### TASK BRIEF
Only one stretch of the data below is needed. Output the lines from the one with "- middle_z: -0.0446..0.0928" up to and including the one with "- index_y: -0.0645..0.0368", exactly as they stand.

Dataset entries:
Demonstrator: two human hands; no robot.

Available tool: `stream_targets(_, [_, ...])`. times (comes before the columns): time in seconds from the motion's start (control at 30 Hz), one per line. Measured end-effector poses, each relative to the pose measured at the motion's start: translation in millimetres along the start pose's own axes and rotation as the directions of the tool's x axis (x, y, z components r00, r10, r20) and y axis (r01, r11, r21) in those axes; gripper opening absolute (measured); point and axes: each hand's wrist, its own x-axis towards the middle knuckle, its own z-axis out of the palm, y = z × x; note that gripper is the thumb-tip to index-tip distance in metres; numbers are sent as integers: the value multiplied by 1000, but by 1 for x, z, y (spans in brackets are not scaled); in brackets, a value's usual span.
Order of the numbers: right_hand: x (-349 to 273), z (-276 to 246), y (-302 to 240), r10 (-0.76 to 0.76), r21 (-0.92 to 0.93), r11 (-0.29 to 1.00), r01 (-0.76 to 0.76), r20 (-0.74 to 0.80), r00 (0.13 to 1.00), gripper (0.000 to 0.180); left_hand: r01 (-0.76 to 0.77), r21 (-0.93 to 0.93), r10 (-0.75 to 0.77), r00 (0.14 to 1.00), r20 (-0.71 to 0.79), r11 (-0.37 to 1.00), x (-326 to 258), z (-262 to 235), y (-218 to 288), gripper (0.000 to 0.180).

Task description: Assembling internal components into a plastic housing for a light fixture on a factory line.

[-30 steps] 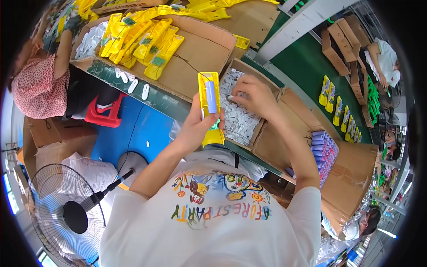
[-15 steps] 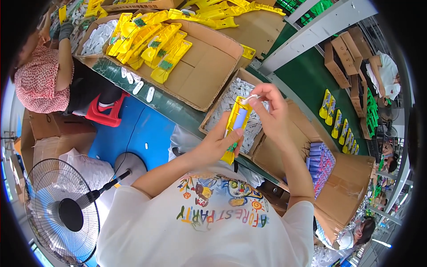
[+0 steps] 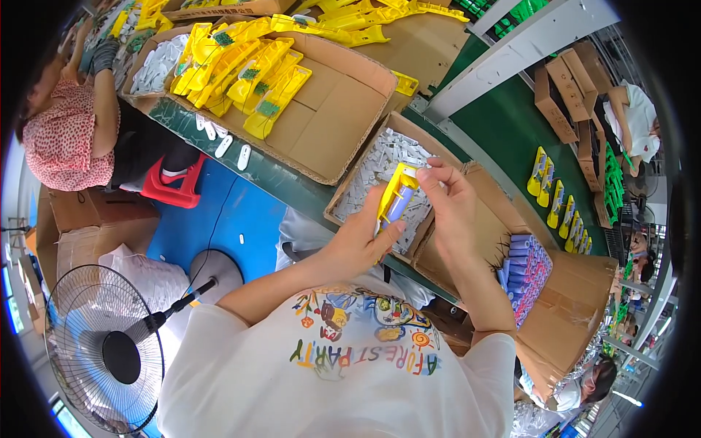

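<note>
A yellow blister card [image 3: 395, 196] with a pale purple item inside it was held upright over the cardboard box of small white pieces [image 3: 380, 172], which stood on the green bench [image 3: 252, 166]. The card's lower part was gripped by the left hand [image 3: 363, 237], fingers curled round it and thumb pressed against its side. Its upper end was pinched by the right hand [image 3: 447, 198], thumb and fingertips drawn together on the top edge, just above the far side of that box.

To the right of the box of white pieces, an open carton [image 3: 482, 241] was seen, and past it a stack of purple items [image 3: 527, 271] was packed in rows in another carton. To the left of the box, a large flat carton [image 3: 332, 109] was laid out with many finished yellow cards [image 3: 248, 73] heaped at its far left corner. A few loose white pieces [image 3: 223, 142] were scattered on the bench edge, left of the box.

Further left, a person in a red patterned top [image 3: 55, 142] was seated on a red stool [image 3: 171, 186]. Below the bench, well apart from the box, a standing fan [image 3: 106, 350] was placed on the blue floor [image 3: 219, 219].
</note>
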Motion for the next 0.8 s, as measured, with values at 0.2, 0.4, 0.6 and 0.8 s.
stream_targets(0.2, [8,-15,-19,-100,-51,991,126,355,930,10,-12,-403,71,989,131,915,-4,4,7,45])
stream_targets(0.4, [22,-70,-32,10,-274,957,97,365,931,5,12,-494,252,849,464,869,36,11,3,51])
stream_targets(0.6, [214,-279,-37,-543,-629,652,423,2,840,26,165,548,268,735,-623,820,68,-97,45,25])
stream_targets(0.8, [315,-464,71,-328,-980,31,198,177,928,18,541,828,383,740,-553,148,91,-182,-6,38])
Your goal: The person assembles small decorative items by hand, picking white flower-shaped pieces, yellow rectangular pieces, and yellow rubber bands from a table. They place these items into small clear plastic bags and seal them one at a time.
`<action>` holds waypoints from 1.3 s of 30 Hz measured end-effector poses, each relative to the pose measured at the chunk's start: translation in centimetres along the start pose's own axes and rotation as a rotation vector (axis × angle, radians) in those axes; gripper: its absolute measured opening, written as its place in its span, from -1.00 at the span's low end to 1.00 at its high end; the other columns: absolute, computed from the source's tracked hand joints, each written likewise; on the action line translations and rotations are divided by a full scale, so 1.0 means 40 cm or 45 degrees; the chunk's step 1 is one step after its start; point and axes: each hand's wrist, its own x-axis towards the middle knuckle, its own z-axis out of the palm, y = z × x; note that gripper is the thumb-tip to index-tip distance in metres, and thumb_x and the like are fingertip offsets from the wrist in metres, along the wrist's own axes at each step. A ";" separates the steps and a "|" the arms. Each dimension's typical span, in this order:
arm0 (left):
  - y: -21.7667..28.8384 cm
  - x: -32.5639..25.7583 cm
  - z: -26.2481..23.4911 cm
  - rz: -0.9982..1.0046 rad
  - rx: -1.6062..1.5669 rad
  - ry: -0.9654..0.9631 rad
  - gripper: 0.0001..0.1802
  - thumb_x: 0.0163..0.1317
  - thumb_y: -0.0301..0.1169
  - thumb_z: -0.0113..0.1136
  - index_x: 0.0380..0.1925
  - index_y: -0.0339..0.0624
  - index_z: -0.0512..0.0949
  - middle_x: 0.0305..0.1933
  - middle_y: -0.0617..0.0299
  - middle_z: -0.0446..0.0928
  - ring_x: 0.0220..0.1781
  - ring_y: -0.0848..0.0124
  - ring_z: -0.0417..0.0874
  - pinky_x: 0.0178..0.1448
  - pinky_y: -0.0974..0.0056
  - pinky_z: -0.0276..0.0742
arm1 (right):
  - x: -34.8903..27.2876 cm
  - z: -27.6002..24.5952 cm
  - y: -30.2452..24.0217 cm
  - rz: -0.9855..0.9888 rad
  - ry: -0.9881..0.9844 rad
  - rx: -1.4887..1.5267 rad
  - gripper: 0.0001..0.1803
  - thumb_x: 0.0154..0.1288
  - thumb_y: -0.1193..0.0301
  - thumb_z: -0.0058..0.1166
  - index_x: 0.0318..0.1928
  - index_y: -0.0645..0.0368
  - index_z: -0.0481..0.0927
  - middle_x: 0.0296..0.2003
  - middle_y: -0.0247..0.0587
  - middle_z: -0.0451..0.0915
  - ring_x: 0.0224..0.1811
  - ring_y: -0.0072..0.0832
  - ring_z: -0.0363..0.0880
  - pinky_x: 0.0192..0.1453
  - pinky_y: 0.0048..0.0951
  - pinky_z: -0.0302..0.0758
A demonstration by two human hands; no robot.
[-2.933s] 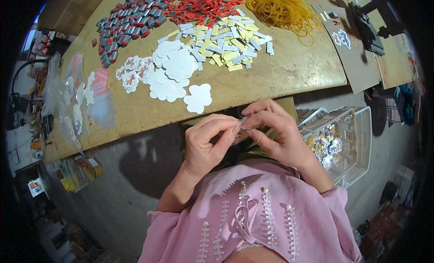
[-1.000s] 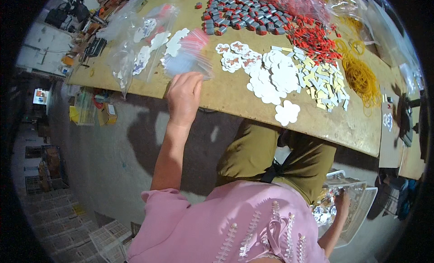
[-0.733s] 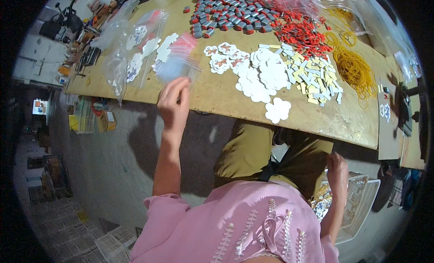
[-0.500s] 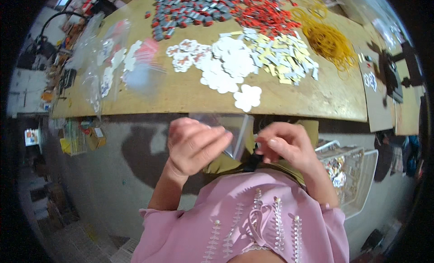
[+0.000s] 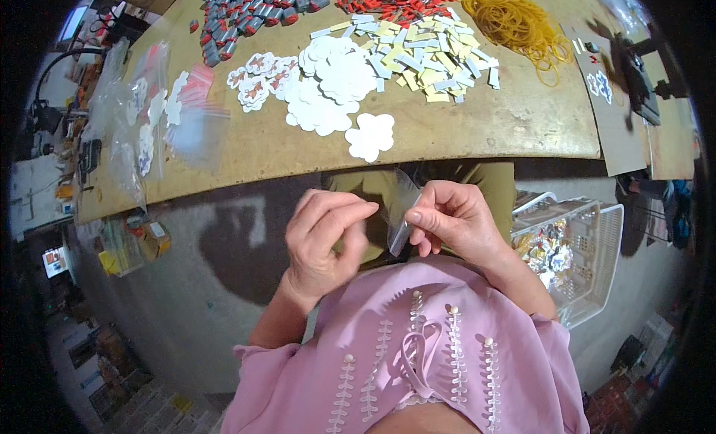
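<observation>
- Since the earlier frames, both hands have come together over the lap: the left hand [image 5: 324, 240], which was stretched out to the plastic bags on the bench a second ago, is now drawn back close to the body, and the right hand [image 5: 455, 221], then down by the basket, has risen to meet it.
- Right hand pinches a small clear plastic bag [image 5: 401, 214] between thumb and fingertips; the bag stands tilted, its top edge pointing to about 12 o'clock.
- Left hand sits just beside the bag at its 9 o'clock, fingers curled with the index finger stretched toward it; whether it touches the film or holds anything I cannot tell.
- Wooden bench [image 5: 522, 113] lies at 12 o'clock from the hands.
- A single white flower-shaped card [image 5: 371, 136] lies near the bench's front edge, with a heap of white flower-shaped cards [image 5: 328, 83] beyond it at 11 o'clock.
- Yellow and white paper strips [image 5: 425, 57] are piled at 1 o'clock from that heap, and yellow rubber bands [image 5: 514, 20] further toward 2 o'clock.
- Grey and red small pieces [image 5: 246, 16] lie at the far edge.
- Clear plastic bags [image 5: 156, 128] spread at 10 o'clock from the left hand.
- A white plastic basket [image 5: 589, 255] with small glittering items stands at 3 o'clock from the right hand, below the bench.
</observation>
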 end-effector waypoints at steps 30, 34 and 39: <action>0.032 -0.002 0.039 0.030 -0.033 -0.350 -0.90 0.24 -0.45 0.38 -0.28 -0.11 0.63 -0.40 0.21 0.52 -0.30 0.20 0.67 -0.24 0.05 0.63 | -0.006 0.002 0.003 0.008 0.288 -0.393 -0.73 0.66 0.40 0.08 -0.28 0.29 0.58 -0.53 -0.37 0.61 -0.52 -0.66 0.58 -0.46 -0.52 0.56; 0.021 -0.007 0.006 0.057 0.044 -0.375 -0.88 0.25 -0.45 0.42 -0.30 -0.13 0.62 -0.38 0.23 0.51 -0.28 0.23 0.66 -0.23 0.14 0.64 | -0.008 0.024 -0.001 -0.787 0.429 -1.295 -0.86 0.38 0.58 0.28 -0.08 0.22 0.64 -0.20 -0.12 0.71 -0.40 -0.42 0.71 -0.37 -0.45 0.64; 0.001 0.007 -0.053 0.165 -0.054 -0.382 -0.87 0.27 -0.40 0.44 -0.26 -0.11 0.66 -0.36 0.26 0.55 -0.28 0.27 0.65 -0.20 0.18 0.65 | -0.027 0.044 -0.064 -0.947 -0.160 -1.813 -0.61 0.15 0.48 0.34 0.03 0.15 0.68 -0.02 -0.18 0.73 -0.05 -0.27 0.77 -0.10 -0.27 0.77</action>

### ANSWER SPACE
  - middle_z: -0.0446..0.0928
  - ring_x: 0.0220..0.1781
  - ring_y: -0.0848..0.0124
  - ring_z: -0.0417..0.0874
  - pinky_x: 0.0178..0.1448
  - pinky_y: -0.0974..0.0056
  - pinky_z: -0.0276..0.0742
arm1 (right):
  - x: -34.8903..27.2876 cm
  - z: -27.6002..24.5952 cm
  - y: -30.2452..24.0217 cm
  - rz: -0.9855..0.9888 rad
  - ry: -0.9881..0.9844 rad
  - rx: -1.4887..1.5267 rad
  - gripper: 0.0001..0.1803
  - thumb_x: 0.0154..0.1288
  - thumb_y: -0.1193..0.0301
  - thumb_z: -0.0058..0.1166
  - index_x: 0.0318..0.1928
  - index_y: -0.0645..0.0368

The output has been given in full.